I scratch at the surface of something here. But just what? What is the thing? I don’t know. Is it bad? I think the thing is. I think it’s a bad thing.
The hotel has entrances on two floors. I search for the lobby, find it. Travelers are milling about, but there’s no information desk, no doorman, no bellman or concierge, just two harried-looking workers at a front desk on the second level.
There’s something here . . less. Smaller than it was. Not the full. Couldn’t call it proper. As if sagging. Or shrinking. A . . depressing. Yes. Of something, but what? I don’t know.
Things are getting pretty bare-bones in America. Doormen, security, bellmen, people working the floor—that’s maybe a dozen jobs that should have been filled, at one little hotel on one day in one town. Everyone’s keeping costs down, not hiring.
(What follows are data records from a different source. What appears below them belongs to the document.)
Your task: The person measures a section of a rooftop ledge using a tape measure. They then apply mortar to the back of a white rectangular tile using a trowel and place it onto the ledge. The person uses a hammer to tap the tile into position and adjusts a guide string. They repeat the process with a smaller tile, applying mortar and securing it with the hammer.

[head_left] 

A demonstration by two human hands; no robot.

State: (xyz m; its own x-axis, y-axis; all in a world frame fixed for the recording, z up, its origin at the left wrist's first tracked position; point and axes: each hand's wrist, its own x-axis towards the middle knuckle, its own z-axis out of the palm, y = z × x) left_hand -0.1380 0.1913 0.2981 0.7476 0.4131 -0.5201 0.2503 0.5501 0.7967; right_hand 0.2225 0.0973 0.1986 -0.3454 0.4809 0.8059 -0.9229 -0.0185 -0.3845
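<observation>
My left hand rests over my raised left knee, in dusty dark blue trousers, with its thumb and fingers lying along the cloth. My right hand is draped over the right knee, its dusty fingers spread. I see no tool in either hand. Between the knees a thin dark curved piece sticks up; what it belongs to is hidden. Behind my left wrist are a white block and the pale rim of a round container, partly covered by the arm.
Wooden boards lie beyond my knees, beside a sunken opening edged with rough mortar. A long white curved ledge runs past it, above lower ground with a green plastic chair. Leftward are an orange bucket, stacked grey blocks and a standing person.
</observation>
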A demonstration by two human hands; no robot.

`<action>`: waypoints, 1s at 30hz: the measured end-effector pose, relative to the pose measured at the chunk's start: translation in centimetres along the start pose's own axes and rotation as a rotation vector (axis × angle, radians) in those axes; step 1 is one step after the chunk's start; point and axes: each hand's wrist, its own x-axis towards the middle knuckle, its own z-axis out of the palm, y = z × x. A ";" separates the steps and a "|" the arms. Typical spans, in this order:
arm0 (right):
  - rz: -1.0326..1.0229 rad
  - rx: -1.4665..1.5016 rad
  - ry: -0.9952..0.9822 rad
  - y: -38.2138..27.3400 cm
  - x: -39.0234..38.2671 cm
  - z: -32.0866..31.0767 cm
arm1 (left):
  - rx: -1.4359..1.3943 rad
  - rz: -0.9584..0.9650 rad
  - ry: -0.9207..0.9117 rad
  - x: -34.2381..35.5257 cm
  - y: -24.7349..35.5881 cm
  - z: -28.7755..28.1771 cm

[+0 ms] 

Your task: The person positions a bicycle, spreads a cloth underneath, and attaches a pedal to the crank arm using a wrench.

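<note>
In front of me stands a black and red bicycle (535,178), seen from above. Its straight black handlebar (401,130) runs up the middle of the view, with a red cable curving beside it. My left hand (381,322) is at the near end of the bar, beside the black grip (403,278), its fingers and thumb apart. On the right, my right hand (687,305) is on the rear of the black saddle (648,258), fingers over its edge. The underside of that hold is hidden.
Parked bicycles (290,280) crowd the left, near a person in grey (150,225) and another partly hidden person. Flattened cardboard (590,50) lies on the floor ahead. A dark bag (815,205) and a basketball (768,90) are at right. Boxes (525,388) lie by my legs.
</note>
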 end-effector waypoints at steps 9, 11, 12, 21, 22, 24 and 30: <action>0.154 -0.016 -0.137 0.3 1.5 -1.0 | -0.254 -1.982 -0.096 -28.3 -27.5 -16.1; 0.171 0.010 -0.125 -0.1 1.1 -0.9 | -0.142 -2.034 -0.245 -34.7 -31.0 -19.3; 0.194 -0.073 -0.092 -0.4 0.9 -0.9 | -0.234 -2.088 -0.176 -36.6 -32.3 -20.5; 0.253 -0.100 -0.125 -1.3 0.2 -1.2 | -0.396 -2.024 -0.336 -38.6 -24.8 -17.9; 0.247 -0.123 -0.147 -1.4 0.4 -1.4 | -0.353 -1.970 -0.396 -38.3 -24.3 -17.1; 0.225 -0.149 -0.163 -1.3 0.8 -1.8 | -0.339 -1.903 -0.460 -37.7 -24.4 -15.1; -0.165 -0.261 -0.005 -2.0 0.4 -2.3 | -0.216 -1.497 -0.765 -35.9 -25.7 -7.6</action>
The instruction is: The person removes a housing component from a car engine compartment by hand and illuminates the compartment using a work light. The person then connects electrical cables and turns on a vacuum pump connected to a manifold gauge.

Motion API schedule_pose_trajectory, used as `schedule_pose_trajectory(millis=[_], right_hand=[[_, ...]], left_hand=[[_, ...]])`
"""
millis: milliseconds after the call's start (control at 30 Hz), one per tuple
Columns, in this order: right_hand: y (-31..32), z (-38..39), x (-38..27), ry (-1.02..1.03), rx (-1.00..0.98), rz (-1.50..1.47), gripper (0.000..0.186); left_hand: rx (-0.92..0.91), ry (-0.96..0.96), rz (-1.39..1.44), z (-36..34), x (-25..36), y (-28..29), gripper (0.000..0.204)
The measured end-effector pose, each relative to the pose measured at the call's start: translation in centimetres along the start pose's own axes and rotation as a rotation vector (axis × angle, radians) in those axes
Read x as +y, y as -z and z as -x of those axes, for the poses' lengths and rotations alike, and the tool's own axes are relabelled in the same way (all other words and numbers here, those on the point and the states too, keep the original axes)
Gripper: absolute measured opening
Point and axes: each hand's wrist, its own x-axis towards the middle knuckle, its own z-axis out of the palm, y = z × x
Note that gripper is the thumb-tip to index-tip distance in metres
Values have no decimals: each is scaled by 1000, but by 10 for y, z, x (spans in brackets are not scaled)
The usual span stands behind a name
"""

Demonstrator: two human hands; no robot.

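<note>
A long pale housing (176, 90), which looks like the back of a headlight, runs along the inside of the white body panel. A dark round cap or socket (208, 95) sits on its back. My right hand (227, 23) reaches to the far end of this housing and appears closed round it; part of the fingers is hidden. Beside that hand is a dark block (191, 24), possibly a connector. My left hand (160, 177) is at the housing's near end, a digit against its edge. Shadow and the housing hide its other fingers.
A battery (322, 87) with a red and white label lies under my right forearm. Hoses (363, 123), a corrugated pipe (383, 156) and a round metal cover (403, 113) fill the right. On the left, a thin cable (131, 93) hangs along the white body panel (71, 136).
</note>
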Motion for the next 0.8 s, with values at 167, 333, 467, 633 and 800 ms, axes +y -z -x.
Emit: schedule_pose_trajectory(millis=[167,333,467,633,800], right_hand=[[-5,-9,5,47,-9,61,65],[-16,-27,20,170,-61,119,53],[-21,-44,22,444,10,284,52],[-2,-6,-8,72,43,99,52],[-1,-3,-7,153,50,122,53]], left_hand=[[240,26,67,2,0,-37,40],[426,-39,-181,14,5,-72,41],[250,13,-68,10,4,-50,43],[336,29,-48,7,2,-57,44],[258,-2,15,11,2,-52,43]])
What that hotel looked like is America without its muscle, its efficiency, its old confidence.
That’s it. America. It’s not what it used to be. It’s not as good. It’s not as grand. The country is less. It’s all noticeable now. Things have changed, not for the better. Yes that’s it. Wonder. Somebody. Who did this?
Meanwhile, the president is stuck in his games and his history. He should have seen unemployment entering a crisis stage four years ago, and he did not.
He did not. That’s who did this. That’s how it happened. And where has he been? Why hasn’t he done anything? The way it is now, just look at it. Heavens. Business. Unemployment. I don’t. Like it.
At that time I was certain he’d go for public-works projects, which could give training to the young and jobs to the experienced underemployed, would create jobs in the private sector and, in the end, yield up something needed—a bridge, a strengthened power grid. He instead gave his first term to health care.
To healthcare. And the stimulus package. Let’s not forget that. That was, what, $700 billion? For? I don’t even know. A trillion dollars. For what?